On 6/5/19 12:06 AM, Jan Kiszka wrote:
> On 04.06.19 23:02, Ralf Ramsauer wrote:
>> mov (%rax), %ax is a 16-bit data MOV_FROM_MEM that will emit
>> 0x66 0x8b 0x00.
>>
>> 0x66 is the operand-size override prefix which we currently do not
>> support.
>>
>> We should support it, as we can find this opcode, for example, for some
>> mmconfig space access from Linux (e.g., pci_generic_config_read).
>>
>> This also adds appropriate mmio-access tests.
>>
>> Tested in QEMU virtual target.
>>
>> Signed-off-by: Ralf Ramsauer <[email protected]>
>> ---
>> hypervisor/arch/x86/include/asm/processor.h | 1 +
>> hypervisor/arch/x86/mmio.c | 37 +++++++++++++++++----
>> inmates/tests/x86/mmio-access-32.c | 4 +++
>> inmates/tests/x86/mmio-access.c | 4 +++
>> 4 files changed, 40 insertions(+), 6 deletions(-)
>>
>> diff --git a/hypervisor/arch/x86/include/asm/processor.h
>> b/hypervisor/arch/x86/include/asm/processor.h
>> index 70a6c3ff..d8111690 100644
>> --- a/hypervisor/arch/x86/include/asm/processor.h
>> +++ b/hypervisor/arch/x86/include/asm/processor.h
>> @@ -145,6 +145,7 @@
>> #define X86_REX_CODE 4
>> +#define X86_PREFIX_OP_SZ 0x66
>> #define X86_PREFIX_ADDR_SZ 0x67
>> #define X86_OP_MOVZX_OPC1 0x0f
>> diff --git a/hypervisor/arch/x86/mmio.c b/hypervisor/arch/x86/mmio.c
>> index b234bd79..6d9ad1c5 100644
>> --- a/hypervisor/arch/x86/mmio.c
>> +++ b/hypervisor/arch/x86/mmio.c
>> @@ -79,6 +79,26 @@ static unsigned int get_address_width(bool
>> has_addrsz_prefix)
>> (!!(cs_attr & VCPU_CS_DB) ^ has_addrsz_prefix) ? 4 : 2;
>> }
>> +static unsigned int get_op_width(bool has_rex_w, bool has_opsz_prefix)
>
> We should move all the flags into parse_context so that we can pass them
> around more easily.
Good point.
>
>> +{
>> + u16 cs_attr;
>> + bool long_mode;
>> +
>> + /* Op size prefix is ignored if rex.w = 1 */
>> + if (has_rex_w)
>> + return 8;
>> +
>> + cs_attr = vcpu_vendor_get_cs_attr();
>> + long_mode = (vcpu_vendor_get_efer() & EFER_LMA) &&
>> + (cs_attr & VCPU_CS_L);
>
> This may mean accessing the same VMCS regs multiple times. I vaguely
> recall from KVM that it pays off to avoid that and keep the results
> cached (per vmexit).
See comment below…
(BTW: not that it solved this issue, but we could also consider to
inline VCPU_VENDOR_GET_ accessors)
>
>> +
>> + if (long_mode)
>> + /* CS.d is ignored in long mode */
>> + return has_opsz_prefix ? 2 : 4;
>> +
>> + return (!!(cs_attr & VCPU_CS_DB) ^ has_opsz_prefix) ? 4 : 2;
>
> This does the same as get_address_width (minus different output values),
> but its code format is different. Should be aligned.
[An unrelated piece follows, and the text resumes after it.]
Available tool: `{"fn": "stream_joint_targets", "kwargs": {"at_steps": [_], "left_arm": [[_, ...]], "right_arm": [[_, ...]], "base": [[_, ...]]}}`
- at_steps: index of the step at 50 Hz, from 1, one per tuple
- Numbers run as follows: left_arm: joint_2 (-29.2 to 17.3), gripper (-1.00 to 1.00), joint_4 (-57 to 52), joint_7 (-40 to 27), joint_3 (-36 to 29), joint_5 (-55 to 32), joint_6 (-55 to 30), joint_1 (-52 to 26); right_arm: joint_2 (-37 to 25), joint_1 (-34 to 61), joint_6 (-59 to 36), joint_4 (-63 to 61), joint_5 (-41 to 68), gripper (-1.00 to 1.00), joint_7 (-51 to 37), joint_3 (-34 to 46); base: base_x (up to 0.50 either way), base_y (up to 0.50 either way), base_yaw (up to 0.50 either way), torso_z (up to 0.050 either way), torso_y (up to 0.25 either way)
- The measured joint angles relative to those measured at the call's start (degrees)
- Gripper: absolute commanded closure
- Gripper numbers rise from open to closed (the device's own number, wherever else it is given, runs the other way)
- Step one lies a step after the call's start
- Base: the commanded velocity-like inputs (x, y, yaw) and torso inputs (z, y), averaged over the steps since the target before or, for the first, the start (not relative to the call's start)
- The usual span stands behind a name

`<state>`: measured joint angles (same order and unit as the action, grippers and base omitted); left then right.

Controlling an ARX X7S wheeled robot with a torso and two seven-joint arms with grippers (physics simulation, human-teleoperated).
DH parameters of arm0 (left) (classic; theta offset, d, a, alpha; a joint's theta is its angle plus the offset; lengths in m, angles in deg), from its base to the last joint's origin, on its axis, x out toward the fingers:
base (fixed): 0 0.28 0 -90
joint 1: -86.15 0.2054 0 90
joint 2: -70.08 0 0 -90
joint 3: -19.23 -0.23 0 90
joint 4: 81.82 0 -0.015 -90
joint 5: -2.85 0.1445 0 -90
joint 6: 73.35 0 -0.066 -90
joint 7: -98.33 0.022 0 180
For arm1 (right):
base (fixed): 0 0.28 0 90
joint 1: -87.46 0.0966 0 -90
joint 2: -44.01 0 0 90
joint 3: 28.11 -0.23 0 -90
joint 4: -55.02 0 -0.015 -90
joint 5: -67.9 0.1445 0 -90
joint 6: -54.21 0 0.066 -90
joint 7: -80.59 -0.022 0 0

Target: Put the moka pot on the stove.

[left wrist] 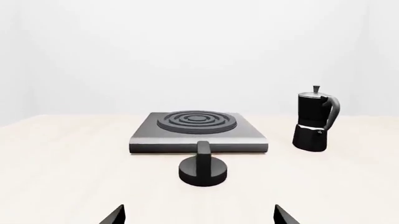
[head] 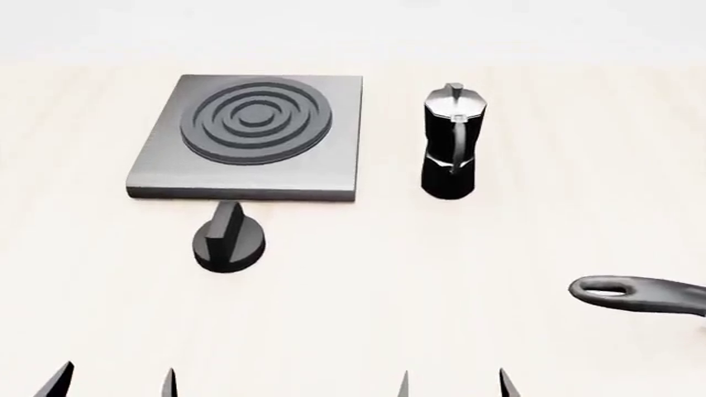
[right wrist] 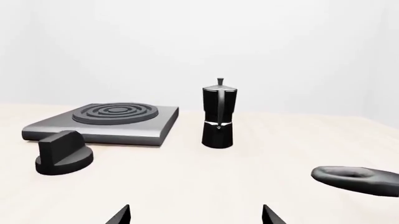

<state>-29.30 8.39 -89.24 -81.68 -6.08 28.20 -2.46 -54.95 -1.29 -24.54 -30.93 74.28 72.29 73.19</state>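
While both grippers gape, faceted moka pot (head: 449, 149) stands beside ringed stove (head: 251, 136).

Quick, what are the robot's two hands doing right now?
Left gripper: open, holding nothing.
Right gripper: open, holding nothing.

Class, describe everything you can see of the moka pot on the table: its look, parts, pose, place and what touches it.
The moka pot is small, black and faceted, narrowing at the waist, with a shiny silver lid, a small knob on top and a curved black handle. It looks like metal. It stands upright on the pale table, beside the stove on the robot's right, with a gap between them. Its lid is closed. Only the table touches it; neither gripper is near it.
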Motion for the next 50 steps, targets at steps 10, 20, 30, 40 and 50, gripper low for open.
{"fn": "stream_joint_targets", "kwargs": {"at_steps": [10, 20, 30, 40, 50], "left_arm": [[-0.35, -1.0, -0.21, -0.41, -0.39, -0.1, 0.22, 0.24], [-0.73, -1.0, -0.67, -0.72, -0.75, -0.34, 0.32, 0.5], [-1.09, -1.0, -1.0, -1.02, -1.01, -0.62, 0.38, 0.7], [-1.44, -1.0, -1.43, -1.32, -1.3, -0.86, 0.44, 0.85], [-1.79, -1.0, -1.63, -1.69, -1.55, -1.09, 0.46, 0.82]], "right_arm": [[-0.26, 0.06, 0.35, 0.13, 0.23, -1.0, -0.35, 0.36], [-0.57, 0.16, 0.73, 0.27, 0.39, -1.0, -0.61, 0.78], [-0.88, 0.25, 1.07, 0.41, 0.57, -1.0, -0.79, 1.2], [-1.15, 0.32, 1.31, 0.49, 0.89, -1.0, -0.97, 1.56], [-1.38, 0.38, 1.4, 0.53, 1.24, -1.0, -1.18, 1.88]], "base": [[0.21, 0.0, 0.0, 0.0, 0.0], [0.23, 0.0, 0.0, 0.0, 0.0], [0.23, 0.0, 0.0, 0.0, 0.0], [0.23, 0.0, 0.0, 0.0, 0.0], [0.23, 0.0, 0.0, 0.0, 0.0]]}}
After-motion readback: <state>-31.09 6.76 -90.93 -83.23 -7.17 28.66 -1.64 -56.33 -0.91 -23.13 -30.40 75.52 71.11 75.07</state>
Yeah. I chose this style, as it took me a while to understand what
long_mode ? (has_addrsz_prefix ? 4 : 8) : (!!(cs_attr & VCPU_CS_DB) ^
has_addrsz_prefix) ? 4 : 2;
actually means -- with respect to ?'s operator precedence (which is
clear in this case, but I got confused). May I propose to rather align
the line mentioned above? (but let's see -- maybe we can consolidate it
in any case)
>
> In fact, I could imagine a combined helper:
>
> void parse_widths(struct parse_context *ctx,
> struct mmio_instruction *inst,
> bool parse_addr_width)
>
> That one would obtain cs_attr and long_mode only once, would do the
> address width thing only if parse_addr_width is true, and would push its
> results directly into *inst.
... as an inlined single-user function, right?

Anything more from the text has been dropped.